Prompt removal of contaminated clothing is essential.
32. Curative treatment for lewisite casualties.
The treatment of lewisite and mustard gas casualties follows the same general lines.
Since the presence of lewisite vapour in the air can be readily detected, lesions of the eye caused by lewisite vapour should be less numerous and less serious than with mustard gas vapour, but if liquid lewisite gets into the eye the immediate spasm and rapid swelling of the eyelids, and pain, will render early treatment difficult.
If vesication of the skin occurs, especially if the affected area be extensive, the fluid in the blisters should be evacuated early, the epithelium removed, and the raw surface irrigated, in order to lessen the danger of absorption of arsenic.
Should symptoms of shock, accompanied by plasma loss and increased concentration of the blood, result from a heavy contamination of the bare skin with liquid lewisite, treatment by transfusion of plasma will naturally suggest itself, but, since lewisite continues to exert its toxic action so long as it is being absorbed, this treatment is unlikely to be successful unless the area of contaminated skin has been treated at a, sufficiently early stage with hydrogen peroxide or hyperol.
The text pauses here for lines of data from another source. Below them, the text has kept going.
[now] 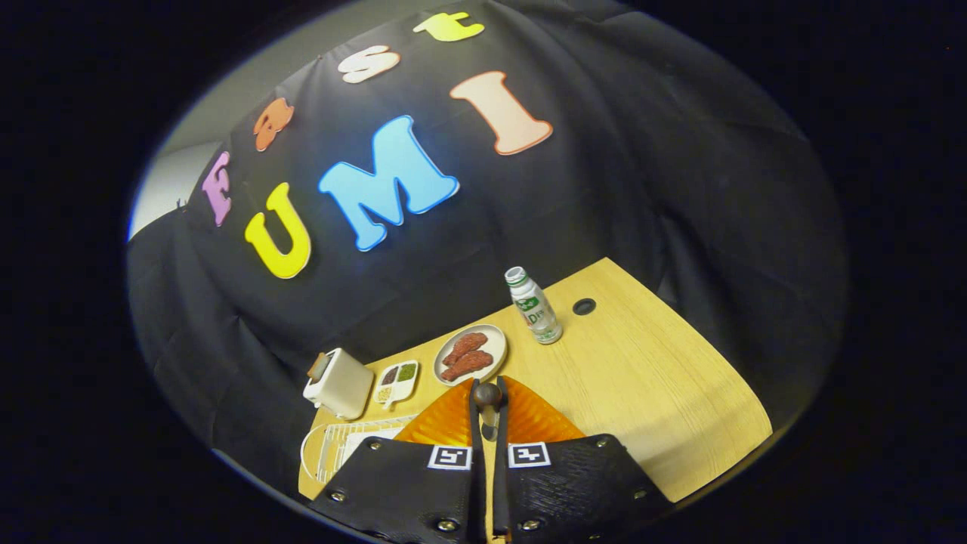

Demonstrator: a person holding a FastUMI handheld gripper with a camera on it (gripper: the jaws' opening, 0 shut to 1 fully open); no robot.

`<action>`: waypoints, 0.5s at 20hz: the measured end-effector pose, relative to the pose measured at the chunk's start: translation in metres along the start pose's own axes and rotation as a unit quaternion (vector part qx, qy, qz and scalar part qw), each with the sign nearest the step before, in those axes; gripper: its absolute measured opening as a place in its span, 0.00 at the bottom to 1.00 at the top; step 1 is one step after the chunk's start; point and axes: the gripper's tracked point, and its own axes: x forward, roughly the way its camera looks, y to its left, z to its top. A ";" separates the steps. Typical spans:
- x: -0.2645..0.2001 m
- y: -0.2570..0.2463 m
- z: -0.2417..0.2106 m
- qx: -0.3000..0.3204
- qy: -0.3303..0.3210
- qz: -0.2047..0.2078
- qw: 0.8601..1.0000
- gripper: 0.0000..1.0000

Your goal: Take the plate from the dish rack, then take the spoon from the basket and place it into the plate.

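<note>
Gripper [487, 404]: fingers closed on the spoon, one on each side of its handle
Spoon [487, 394]: dark, rounded end up at the fingertips, held over the orange plate
Orange plate [521, 419]: ribbed, on the wooden table [642, 378], just under and ahead of the fingers
Dish rack [332, 446]: white wire, left of the plate
Beyond the fingers: white dish with brown food [470, 353], bottle [533, 306], divided tray [396, 381], white toaster [338, 383]
</note>
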 end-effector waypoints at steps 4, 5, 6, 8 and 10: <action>-0.023 0.064 -0.026 -0.044 0.025 0.059 0.997 0.03; -0.029 0.079 -0.037 -0.056 0.035 0.072 0.995 0.03; -0.032 0.093 -0.050 -0.068 0.046 0.085 0.993 0.03; -0.041 0.118 -0.076 -0.084 0.069 0.110 0.988 0.03; -0.044 0.137 -0.104 -0.101 0.091 0.128 0.982 0.03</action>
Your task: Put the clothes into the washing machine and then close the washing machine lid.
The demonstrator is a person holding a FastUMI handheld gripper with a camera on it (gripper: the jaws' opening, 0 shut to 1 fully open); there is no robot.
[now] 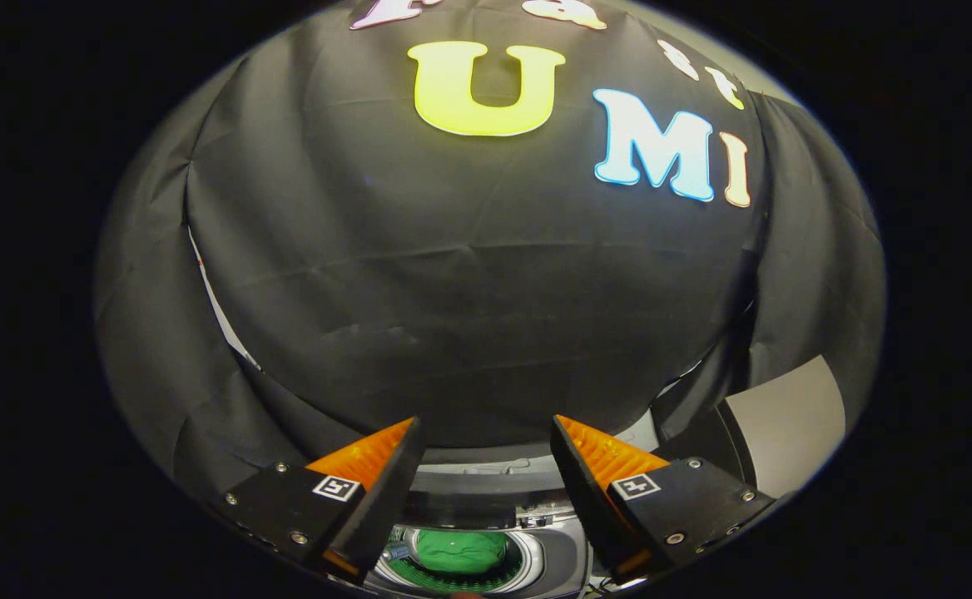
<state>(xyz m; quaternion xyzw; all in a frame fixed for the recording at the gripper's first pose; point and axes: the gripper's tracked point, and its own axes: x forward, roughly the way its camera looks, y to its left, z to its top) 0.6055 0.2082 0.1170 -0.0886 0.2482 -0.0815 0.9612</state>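
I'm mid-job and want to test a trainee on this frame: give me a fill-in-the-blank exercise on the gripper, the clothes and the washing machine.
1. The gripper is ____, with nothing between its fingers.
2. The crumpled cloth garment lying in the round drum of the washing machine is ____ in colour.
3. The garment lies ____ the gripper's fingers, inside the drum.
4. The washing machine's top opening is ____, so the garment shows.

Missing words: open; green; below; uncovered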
Signs of renal and hepatic congestion, gastric and intestinal disturbance, and the presence of arsenic in the urine, may afford evidence of arsenical absorption due to heavy liquid contamination of the skin.
33. Decontamination of clothing, equipment and materials.
The general remarks already noted under this heading in connection with mustard gas (Section 21) are equally applicable in the case of lewisite.